[Task prompt] From the data below, repeat exactly the lines from the line with "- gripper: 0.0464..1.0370" to the line with "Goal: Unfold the", both included.

================

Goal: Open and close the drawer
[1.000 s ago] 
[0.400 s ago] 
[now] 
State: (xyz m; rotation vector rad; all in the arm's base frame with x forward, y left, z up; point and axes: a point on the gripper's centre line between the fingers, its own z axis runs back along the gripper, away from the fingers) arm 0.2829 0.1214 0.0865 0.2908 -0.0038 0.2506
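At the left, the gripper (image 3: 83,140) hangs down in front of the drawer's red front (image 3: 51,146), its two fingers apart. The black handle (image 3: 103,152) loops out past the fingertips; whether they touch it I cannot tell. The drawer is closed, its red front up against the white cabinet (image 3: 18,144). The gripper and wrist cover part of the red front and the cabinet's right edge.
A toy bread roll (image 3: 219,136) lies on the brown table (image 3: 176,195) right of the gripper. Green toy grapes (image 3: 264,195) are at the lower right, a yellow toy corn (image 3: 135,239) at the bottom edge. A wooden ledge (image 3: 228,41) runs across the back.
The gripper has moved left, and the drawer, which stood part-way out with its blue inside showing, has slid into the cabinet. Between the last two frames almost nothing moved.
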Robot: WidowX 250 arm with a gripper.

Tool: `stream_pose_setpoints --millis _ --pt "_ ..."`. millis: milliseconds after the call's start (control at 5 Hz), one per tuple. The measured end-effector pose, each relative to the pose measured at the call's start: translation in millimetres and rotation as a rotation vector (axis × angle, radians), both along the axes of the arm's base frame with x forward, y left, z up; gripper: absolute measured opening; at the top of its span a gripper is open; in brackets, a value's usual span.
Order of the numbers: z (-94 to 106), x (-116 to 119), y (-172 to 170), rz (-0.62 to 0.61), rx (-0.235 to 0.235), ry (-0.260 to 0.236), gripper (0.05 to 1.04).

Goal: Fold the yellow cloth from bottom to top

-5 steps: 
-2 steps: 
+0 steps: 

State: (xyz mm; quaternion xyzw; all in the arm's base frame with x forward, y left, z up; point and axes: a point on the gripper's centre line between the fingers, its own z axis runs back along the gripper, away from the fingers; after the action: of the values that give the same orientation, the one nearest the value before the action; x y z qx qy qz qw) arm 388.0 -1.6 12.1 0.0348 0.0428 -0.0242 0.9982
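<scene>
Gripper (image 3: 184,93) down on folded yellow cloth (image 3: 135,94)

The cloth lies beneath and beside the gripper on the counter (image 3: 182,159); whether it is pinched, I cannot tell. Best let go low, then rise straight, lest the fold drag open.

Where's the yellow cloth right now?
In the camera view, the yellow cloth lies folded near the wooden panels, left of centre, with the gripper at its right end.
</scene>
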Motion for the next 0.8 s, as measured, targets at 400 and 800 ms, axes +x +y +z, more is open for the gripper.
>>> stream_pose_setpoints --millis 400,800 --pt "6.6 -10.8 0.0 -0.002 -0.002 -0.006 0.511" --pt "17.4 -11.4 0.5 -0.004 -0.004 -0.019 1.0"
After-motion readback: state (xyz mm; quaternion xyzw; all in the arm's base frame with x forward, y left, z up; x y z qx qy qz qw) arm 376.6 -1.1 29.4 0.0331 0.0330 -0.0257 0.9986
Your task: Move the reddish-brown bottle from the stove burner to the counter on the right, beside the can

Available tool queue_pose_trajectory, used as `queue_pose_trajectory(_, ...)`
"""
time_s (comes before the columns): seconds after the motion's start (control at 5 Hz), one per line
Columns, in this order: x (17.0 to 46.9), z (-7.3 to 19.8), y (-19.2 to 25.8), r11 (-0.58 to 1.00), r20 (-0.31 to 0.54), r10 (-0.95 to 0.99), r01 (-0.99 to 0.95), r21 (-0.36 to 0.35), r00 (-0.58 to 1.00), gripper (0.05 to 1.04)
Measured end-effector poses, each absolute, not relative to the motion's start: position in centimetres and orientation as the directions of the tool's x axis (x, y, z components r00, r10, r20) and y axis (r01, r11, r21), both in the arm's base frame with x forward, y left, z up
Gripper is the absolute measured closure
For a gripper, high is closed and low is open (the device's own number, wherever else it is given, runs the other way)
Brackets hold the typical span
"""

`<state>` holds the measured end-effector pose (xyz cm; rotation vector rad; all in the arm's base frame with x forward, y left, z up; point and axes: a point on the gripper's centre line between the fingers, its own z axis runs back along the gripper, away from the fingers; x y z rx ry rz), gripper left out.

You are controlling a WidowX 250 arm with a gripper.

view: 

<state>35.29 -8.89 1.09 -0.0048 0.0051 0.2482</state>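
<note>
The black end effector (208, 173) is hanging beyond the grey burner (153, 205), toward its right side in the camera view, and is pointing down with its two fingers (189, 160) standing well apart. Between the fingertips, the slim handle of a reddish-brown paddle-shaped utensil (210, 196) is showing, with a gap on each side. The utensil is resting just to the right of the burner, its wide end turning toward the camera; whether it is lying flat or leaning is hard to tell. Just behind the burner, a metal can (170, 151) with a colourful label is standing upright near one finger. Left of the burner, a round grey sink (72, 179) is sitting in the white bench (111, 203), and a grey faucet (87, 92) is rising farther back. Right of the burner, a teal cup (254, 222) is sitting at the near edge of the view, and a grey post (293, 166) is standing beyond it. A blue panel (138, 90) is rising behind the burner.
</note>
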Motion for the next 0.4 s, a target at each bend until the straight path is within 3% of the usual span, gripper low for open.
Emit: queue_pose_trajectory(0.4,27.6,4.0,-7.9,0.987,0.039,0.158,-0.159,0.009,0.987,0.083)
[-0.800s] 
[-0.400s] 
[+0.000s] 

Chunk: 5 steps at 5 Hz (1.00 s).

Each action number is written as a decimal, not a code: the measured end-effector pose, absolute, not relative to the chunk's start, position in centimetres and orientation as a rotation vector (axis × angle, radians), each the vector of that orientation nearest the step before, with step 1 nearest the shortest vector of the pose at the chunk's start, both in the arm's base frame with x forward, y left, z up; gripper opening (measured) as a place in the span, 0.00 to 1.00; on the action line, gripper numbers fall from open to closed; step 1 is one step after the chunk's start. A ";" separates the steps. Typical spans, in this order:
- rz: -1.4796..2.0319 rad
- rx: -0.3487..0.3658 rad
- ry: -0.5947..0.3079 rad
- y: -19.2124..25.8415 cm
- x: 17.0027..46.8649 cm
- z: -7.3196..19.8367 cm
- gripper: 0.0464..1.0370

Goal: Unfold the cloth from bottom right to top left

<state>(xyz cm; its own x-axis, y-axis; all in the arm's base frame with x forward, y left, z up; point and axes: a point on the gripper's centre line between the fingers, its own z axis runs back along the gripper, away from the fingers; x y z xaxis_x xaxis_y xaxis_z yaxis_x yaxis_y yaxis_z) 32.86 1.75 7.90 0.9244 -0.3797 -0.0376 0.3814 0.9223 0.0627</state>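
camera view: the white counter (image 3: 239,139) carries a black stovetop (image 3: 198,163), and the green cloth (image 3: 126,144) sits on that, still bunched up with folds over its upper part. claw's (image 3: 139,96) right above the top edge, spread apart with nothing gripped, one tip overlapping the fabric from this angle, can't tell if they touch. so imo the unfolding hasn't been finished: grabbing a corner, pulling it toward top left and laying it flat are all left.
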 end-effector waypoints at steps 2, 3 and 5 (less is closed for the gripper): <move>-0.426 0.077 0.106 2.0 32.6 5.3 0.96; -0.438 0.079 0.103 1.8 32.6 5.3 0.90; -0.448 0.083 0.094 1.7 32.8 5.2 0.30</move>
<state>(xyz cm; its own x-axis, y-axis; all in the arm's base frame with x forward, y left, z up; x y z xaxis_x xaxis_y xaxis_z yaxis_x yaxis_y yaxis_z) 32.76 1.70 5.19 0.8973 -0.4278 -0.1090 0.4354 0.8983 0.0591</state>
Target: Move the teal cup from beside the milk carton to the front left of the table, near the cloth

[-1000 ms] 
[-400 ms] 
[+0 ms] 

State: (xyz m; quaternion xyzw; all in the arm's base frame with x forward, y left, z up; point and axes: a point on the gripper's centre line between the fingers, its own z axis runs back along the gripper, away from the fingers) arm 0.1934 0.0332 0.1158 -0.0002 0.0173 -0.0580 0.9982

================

[Written answer]
- gripper: 0.0464..1.0370

Goal: Unfold the cloth from bottom right to top left

The answer is now complete.